There’s the flashback to Katie herself as a grad student with a penchant for storming out of physics lectures in a dozen different directions. But we follow the Katie who Forest catches up with, whose tuition he offers to pay, who he lures with a shiny job for after graduation. It’s the most low-key of the episode’s three examples, juxtaposing this frustrated young woman’s mundane reactions: throwing her laptop case down, crying, calling someone… and receiving an emotional lifeline from a mysterious tech disruptor.

A little more complex is the episode’s cold open, in which varying combinations of Lily/Sergei and Lily/Jamie exist simultaneously in the same apartment, because of course Lily kept that place post-breakup (Bay Area real estate, am I right). As this sequence is bookended by shots of Lily lying catatonic in bed in the psychiatric ward, it could be read as her mind unspooling memories simultaneously—a metaphor for the ghosts of relationships that haunt our every movement and every space. Yet we know within the larger episode context that it’s the same as the Katie flashback: every possible scenario playing out at once.

But it’s the Forest scene that both makes the argument for the existence of a multiverse at work, and provides the most devastating illustration. While it was clear from the beginning that Forest lost Amaya far too soon, I never could have guessed how utterly cruel those circumstances might be. Standing at the end of his cul-de-sac, chatting amiably on the phone with his wife about something completely forgettable, only to watch her car get T-boned and their lives dashed away before his very eyes. Then the way that Offerman shouts “No!” with increasing violence as he staggers toward the wreckage, already knowing the answer despite the need to try and save them anyway.

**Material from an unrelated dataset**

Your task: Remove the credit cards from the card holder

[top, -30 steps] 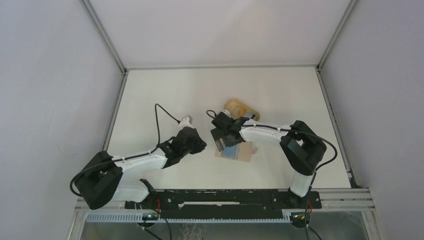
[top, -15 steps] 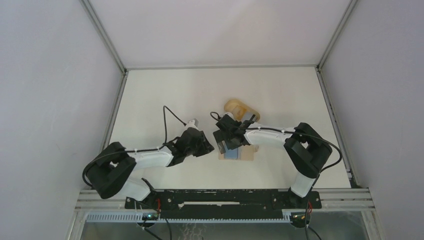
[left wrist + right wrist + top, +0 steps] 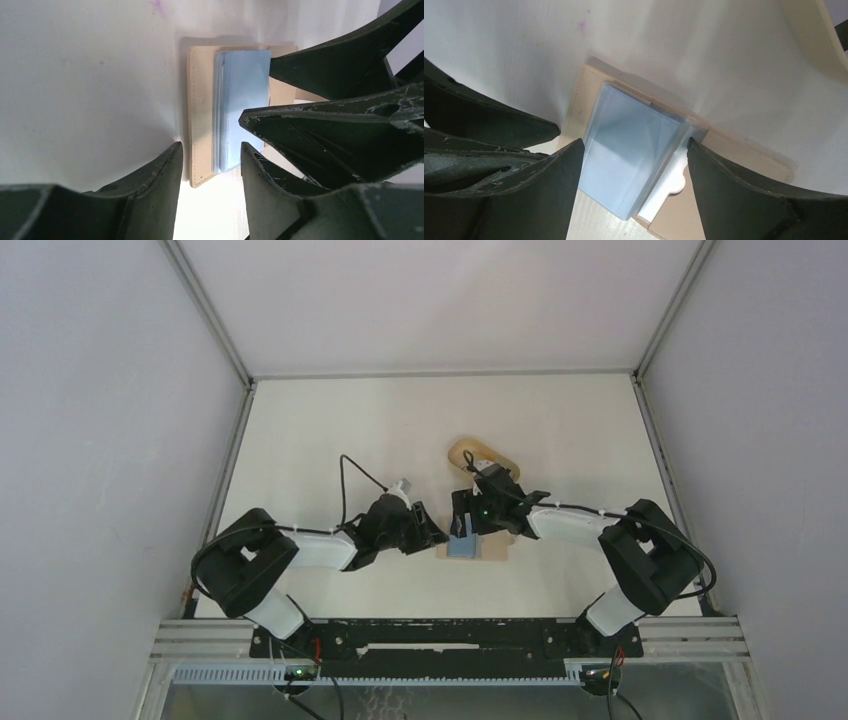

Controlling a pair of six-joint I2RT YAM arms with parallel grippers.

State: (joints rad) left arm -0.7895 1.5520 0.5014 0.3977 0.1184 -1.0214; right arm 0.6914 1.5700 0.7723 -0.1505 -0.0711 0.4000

Most of all, watching that same scenario play out around him with every single other outcome where they live. I confess, it took me a moment to catch on; when the car just missed him, I initially thought it was mirroring Lily almost getting run down on the highway after last week’s car accident. Then it clicked: No, this was that same gold Volvo, only in that universe it was a beat later. Every other glancing collision or near-miss plays out around Forest, but he is the one version of himself with the absolute shit luck to be stuck in the universe where Amaya and his wife died.

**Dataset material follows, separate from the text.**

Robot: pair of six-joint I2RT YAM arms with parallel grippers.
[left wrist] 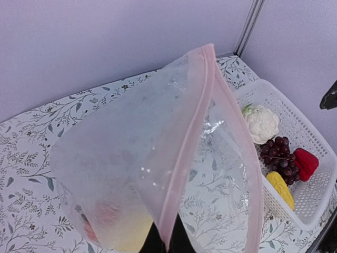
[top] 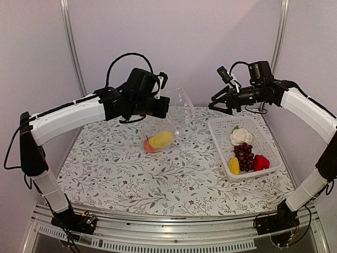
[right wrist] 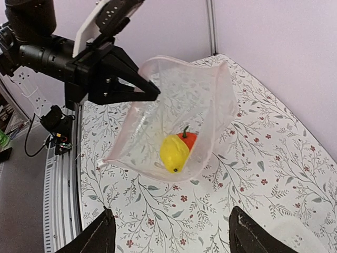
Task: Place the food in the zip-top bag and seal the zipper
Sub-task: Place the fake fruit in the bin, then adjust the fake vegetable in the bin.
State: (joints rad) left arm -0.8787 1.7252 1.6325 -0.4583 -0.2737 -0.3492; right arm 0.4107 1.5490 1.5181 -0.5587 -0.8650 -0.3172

So now we’re closer to understanding why he raged at Lyndon about his Amaya, and every hair on her head. Now we see how, despite his seeming callousness about everyone else involved with Devs, he is still mired in grief and self-loathing. Forest needs the universe to be deterministic, because even though one could argue that he was distracting his wife with his insistence on talking while she drove toward him—if those were the laws of his particular universe, then it wasn’t his fault. You could only have done what you did, he told Sergei in the pilot, yet he cannot tell himself that yet.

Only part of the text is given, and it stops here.